## What is needed
Every record that follows should be printed verbatim.

(Data excerpts)
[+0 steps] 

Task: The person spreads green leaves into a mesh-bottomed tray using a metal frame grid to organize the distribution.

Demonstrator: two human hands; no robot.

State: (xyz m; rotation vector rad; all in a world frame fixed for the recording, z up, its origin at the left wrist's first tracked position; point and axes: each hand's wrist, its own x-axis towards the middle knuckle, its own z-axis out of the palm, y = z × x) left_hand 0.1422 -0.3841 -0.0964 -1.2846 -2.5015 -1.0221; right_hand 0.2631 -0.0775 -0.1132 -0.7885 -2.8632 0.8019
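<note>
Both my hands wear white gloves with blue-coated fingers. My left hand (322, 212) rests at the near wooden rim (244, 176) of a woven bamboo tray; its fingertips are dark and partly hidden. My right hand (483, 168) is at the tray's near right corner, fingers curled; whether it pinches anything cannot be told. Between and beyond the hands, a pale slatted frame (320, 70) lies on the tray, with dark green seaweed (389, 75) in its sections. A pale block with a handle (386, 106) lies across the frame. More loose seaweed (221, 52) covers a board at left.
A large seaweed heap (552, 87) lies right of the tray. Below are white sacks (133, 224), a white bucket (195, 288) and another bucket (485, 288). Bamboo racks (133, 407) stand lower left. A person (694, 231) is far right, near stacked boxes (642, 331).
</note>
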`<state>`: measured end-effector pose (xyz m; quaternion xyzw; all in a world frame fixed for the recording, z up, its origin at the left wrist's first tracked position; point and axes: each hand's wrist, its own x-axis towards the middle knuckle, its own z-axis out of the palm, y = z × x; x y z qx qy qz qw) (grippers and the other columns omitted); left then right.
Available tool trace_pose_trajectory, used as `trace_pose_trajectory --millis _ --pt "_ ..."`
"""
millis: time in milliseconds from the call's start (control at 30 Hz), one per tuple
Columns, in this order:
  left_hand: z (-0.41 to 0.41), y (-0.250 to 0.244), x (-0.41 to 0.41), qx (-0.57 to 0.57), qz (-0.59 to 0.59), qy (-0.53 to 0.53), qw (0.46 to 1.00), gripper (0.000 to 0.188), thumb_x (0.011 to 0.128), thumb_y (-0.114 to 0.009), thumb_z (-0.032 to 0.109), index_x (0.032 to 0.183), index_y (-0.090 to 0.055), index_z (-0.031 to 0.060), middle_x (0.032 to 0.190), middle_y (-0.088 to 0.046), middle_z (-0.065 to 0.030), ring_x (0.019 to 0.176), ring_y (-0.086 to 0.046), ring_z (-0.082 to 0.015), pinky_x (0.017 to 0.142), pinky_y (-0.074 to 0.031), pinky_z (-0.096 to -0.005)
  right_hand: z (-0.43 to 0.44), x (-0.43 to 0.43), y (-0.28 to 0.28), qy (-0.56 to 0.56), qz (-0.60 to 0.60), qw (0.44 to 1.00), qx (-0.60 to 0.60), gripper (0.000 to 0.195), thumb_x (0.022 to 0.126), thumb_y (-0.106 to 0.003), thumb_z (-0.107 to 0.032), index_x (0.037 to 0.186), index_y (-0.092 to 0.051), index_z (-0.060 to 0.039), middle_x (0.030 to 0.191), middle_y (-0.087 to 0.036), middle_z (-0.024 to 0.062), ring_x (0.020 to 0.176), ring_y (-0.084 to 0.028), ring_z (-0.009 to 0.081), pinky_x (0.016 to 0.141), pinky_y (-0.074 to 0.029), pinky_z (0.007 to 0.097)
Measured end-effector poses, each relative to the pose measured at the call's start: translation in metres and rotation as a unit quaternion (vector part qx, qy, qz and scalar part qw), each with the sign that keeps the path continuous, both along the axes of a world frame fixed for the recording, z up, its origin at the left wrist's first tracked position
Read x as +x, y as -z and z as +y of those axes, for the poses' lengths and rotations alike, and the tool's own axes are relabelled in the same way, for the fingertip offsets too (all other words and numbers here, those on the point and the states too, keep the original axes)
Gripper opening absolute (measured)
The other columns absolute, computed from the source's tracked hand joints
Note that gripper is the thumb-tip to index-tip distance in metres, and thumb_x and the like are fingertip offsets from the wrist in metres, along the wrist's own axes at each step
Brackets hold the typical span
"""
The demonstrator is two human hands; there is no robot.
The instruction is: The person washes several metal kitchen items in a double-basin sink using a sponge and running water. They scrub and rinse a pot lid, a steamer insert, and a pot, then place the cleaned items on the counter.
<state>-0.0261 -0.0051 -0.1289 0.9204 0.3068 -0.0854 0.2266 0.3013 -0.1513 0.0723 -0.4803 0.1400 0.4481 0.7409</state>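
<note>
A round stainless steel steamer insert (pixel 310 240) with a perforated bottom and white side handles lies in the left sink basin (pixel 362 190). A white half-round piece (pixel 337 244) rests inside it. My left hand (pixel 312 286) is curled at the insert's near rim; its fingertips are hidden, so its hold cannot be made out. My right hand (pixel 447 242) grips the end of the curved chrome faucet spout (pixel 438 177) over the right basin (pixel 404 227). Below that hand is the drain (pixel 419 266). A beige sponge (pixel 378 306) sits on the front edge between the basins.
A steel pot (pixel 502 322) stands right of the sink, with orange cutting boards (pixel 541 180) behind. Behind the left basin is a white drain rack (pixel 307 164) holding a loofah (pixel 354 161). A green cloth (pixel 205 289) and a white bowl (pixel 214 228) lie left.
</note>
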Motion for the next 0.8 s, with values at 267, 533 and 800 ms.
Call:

## Response to this exercise
[+0 steps] 

Task: The person spreads green leaves into a mesh-bottomed tray using a metal frame grid to organize the distribution.

Demonstrator: two human hands; no robot.

State: (xyz m; rotation vector rad; all in a world frame fixed for the recording, z up, its origin at the left wrist's first tracked position; point and axes: each hand's wrist, its own x-axis towards the middle knuckle, its own z-axis out of the palm, y = z × x) left_hand 0.1422 -0.3841 -0.0964 -1.2846 -2.5015 -1.0221; right_hand 0.2631 -0.0775 -0.1132 -0.7885 -2.8632 0.8019
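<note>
Both my hands wear white gloves with blue-coated fingers. My left hand (322, 212) rests at the near wooden rim (244, 176) of a woven bamboo tray; its fingertips are dark and partly hidden. My right hand (483, 168) is at the tray's near right corner, fingers curled; whether it pinches anything cannot be told. Between and beyond the hands, a pale slatted frame (320, 70) lies on the tray, with dark green seaweed (389, 75) in its sections. A pale block with a handle (386, 106) lies across the frame. More loose seaweed (221, 52) covers a board at left.
A large seaweed heap (552, 87) lies right of the tray. Below are white sacks (133, 224), a white bucket (195, 288) and another bucket (485, 288). Bamboo racks (133, 407) stand lower left. A person (694, 231) is far right, near stacked boxes (642, 331).
</note>
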`<state>`: measured end-effector pose (xyz m; quaternion xyzw; all in a world frame fixed for the recording, z up, its origin at the left wrist's first tracked position; point and axes: each hand's wrist, its own x-axis towards the middle knuckle, its own z-axis out of the palm, y = z × x; x y z qx qy qz qw) (grippers and the other columns omitted); left then right.
Available tool trace_pose_trajectory, used as `trace_pose_trajectory --millis _ --pt "_ ..."`
"""
millis: time in milliseconds from the call's start (control at 30 Hz), one per tuple
Columns, in this order:
  left_hand: z (-0.41 to 0.41), y (-0.250 to 0.244), x (-0.41 to 0.41), qx (-0.57 to 0.57), qz (-0.59 to 0.59), qy (-0.53 to 0.53), qw (0.46 to 1.00), gripper (0.000 to 0.188), thumb_x (0.011 to 0.128), thumb_y (-0.114 to 0.009), thumb_z (-0.032 to 0.109), index_x (0.032 to 0.183), index_y (-0.090 to 0.055), index_z (-0.031 to 0.060), middle_x (0.032 to 0.190), middle_y (-0.088 to 0.046), middle_z (-0.065 to 0.030), ring_x (0.019 to 0.176), ring_y (-0.086 to 0.046), ring_z (-0.082 to 0.015), pinky_x (0.017 to 0.142), pinky_y (-0.074 to 0.031), pinky_z (-0.096 to -0.005)
  right_hand: z (-0.43 to 0.44), x (-0.43 to 0.43), y (-0.28 to 0.28), qy (-0.56 to 0.56), qz (-0.60 to 0.60), qw (0.44 to 1.00), qx (-0.60 to 0.60), gripper (0.000 to 0.195), thumb_x (0.022 to 0.126), thumb_y (-0.106 to 0.003), thumb_z (-0.107 to 0.032), index_x (0.037 to 0.186), index_y (-0.092 to 0.051), index_z (-0.060 to 0.039), middle_x (0.030 to 0.191), middle_y (-0.087 to 0.036), middle_z (-0.024 to 0.062), ring_x (0.020 to 0.176), ring_y (-0.084 to 0.028), ring_z (-0.009 to 0.081), pinky_x (0.016 to 0.141), pinky_y (-0.074 to 0.029), pinky_z (0.007 to 0.097)
Measured end-effector poses, each relative to the pose measured at the call's start: translation in metres and rotation as a unit quaternion (vector part qx, qy, qz and scalar part qw), each with the sign that keeps the path continuous, both along the axes of a world frame fixed for the recording, z up, its origin at the left wrist's first tracked position
Read x as +x, y as -z and z as +y of those axes, for the poses' lengths and rotations alike, and the tool's own axes are relabelled in the same way, for the fingertip offsets too (all other words and numbers here, those on the point and the states too, keep the original axes)
Gripper opening absolute (measured)
The other columns absolute, computed from the source's tracked hand joints
Note that gripper is the thumb-tip to index-tip distance in metres, and thumb_x and the like are fingertip offsets from the wrist in metres, along the wrist's own axes at each step
Brackets hold the typical span
"""
The demonstrator is two human hands; there is no robot.
The instruction is: The person washes several metal kitchen items in a double-basin sink using a sponge and running water. They scrub and rinse a pot lid, a steamer insert, and a pot, then place the cleaned items on the counter.
<state>-0.0261 -0.0051 -0.1289 0.9204 0.3068 -0.0854 0.2266 0.3013 -0.1513 0.0723 -0.4803 0.1400 0.4481 0.7409</state>
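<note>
A round stainless steel steamer insert (pixel 310 240) with a perforated bottom and white side handles lies in the left sink basin (pixel 362 190). A white half-round piece (pixel 337 244) rests inside it. My left hand (pixel 312 286) is curled at the insert's near rim; its fingertips are hidden, so its hold cannot be made out. My right hand (pixel 447 242) grips the end of the curved chrome faucet spout (pixel 438 177) over the right basin (pixel 404 227). Below that hand is the drain (pixel 419 266). A beige sponge (pixel 378 306) sits on the front edge between the basins.
A steel pot (pixel 502 322) stands right of the sink, with orange cutting boards (pixel 541 180) behind. Behind the left basin is a white drain rack (pixel 307 164) holding a loofah (pixel 354 161). A green cloth (pixel 205 289) and a white bowl (pixel 214 228) lie left.
</note>
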Motion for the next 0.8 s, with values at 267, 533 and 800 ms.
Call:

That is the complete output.